The Centre for Fortean Zoology was founded in the UK in 1992 - nearly 20 years ago. Over the past two decades it has expanded to become a truly global organisation. We opened our American office in 2001, or Australian office in 2009, and now - in our 19th year - we are proud to welcome CFZ New Zealand to the CFZ global family.

Wednesday 24 August 2011

Happy Feet heading home at last


You might remember the sand-eating Emperor Penguin that literally washed up on a Kapiti Coast beach in New Zealand in June.

Nicknamed 'Happy Feet', after the popular children's movie character, the penguin will be shipped out to sea on Niwa's research vessel Tangaroa on August 29.

The penguin, who has lived at Wellington Zoo since he was found on Peka Peka beach, will be released in the Southern Ocean four days into the ship's month-long trip to the Campbell Islands, 700km south of New Zealand.

On Sunday at Wellington Zoo Happy Feet will go under anaesthetic for the final time so a GPS tracking device can be attached to him.

Friday 19 August 2011

Is this a UFO? An Unidentified Feline Object?


A 3News television film crew sent to record a weather story in the back blocks of North Canterbury about recent snowfalls got more than they bargained for when they filmed a cat - a BIG cat - running across a snowy paddock.

"That's not a f****** cat - that's huge!" exclaimed one of the witnesses, a television cameraman.

"It was a cat the size of a German Shepherd!"

Pawprints the trio later found in the snow measured 10cm in circumference.

The local zoo Orana Park dismissed the footage as domestic cat - but the witnesses say if that's the case, it's one monster moggy!

The mid-Canterbury area is well known for its big cat sightings and was the setting for Prints of Darkness, a documentary about New Zealand's big cats by New Zealanders Mark Orton and Pip Walls.

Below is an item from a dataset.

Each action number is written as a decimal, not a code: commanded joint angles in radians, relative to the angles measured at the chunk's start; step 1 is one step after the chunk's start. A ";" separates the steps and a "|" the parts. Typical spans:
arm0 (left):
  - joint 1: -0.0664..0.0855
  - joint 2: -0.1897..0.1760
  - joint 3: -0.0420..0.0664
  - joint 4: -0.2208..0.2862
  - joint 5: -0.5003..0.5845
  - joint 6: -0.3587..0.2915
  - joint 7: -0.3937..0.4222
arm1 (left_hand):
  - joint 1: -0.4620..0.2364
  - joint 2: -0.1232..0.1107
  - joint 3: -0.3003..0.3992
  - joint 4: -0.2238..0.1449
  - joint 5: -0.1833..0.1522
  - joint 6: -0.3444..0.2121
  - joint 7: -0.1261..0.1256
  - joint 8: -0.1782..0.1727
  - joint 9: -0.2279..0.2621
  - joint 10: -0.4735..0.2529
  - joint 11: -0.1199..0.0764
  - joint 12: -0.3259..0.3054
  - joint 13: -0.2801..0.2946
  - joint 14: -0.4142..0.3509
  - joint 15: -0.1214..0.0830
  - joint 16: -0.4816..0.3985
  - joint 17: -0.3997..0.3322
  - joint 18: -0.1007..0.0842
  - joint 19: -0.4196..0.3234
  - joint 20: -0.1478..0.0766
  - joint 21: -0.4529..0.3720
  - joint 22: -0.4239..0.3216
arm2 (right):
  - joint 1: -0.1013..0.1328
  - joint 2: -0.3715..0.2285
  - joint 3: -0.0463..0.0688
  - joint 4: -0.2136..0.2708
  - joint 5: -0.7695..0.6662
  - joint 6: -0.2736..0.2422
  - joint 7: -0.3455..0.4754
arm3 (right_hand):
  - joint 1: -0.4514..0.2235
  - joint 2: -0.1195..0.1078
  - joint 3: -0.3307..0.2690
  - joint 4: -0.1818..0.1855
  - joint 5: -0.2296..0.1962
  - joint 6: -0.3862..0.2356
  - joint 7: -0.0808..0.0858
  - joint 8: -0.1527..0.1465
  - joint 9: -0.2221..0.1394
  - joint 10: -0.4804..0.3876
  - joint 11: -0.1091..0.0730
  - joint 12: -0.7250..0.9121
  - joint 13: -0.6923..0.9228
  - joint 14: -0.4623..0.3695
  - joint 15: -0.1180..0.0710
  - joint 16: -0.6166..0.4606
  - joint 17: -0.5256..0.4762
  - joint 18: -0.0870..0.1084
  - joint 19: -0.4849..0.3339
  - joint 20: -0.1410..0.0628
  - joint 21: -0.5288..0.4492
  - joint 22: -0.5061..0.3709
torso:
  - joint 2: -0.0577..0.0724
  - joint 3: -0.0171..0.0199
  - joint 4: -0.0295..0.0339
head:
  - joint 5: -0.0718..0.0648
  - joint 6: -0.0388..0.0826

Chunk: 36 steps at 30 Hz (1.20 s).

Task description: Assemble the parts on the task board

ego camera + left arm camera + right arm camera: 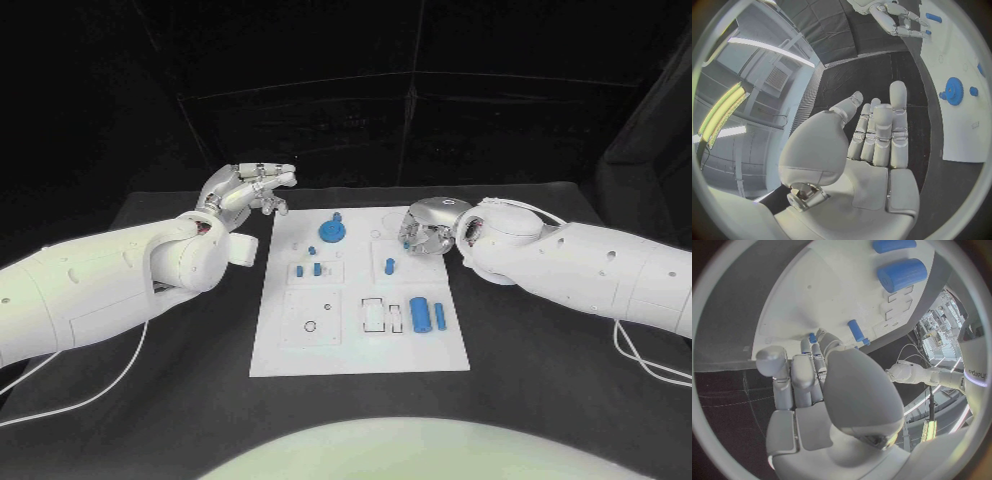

The area also featured in Australian Big Cats: An Unnatural History of Panthers by Michael Williams and Rebecca Lang, which includes a chapter about New Zealand's big cats.

You can view the footage here:
http://www.3news.co.nz/Canterburys-big-cat---real-or-myth/tabid/367/articleID/222632/Default.aspx








Thursday 18 August 2011

Moa exhibition impresses the experts



A combination of team work, community funding and a Waimate archeologist skilled in the field of skeletons and anatomy, has meant the town has a moa exhibition that has impressed some of New Zealand's moa research elite.

The Waimate Historical Museum exhibition which runs until November, received a visit from a group of top moa experts, including from Te Papa, who were on their way to a key moa site at St Bathans. Intending to stay only five minutes, instead they stayed 90.

The exhibition is special to Waimate because of the Kapua moa excavations of 1895. Kapua, at one end of the Waimate gorge, was the resting place of 800 moa skeletons.

English archaeologist, Joy Langston, who now lives in Waimate, was charged with using her expertise to help create the exhibition.

She said the Kapua moa site was initially discovered by a farmer, a Mr MacDonald, who was digging a sink hole for water. He told Captain Frederick W Hutton, the curator of Christchurch Museum(as it was called), who put the museum taxidermist in charge of the dig.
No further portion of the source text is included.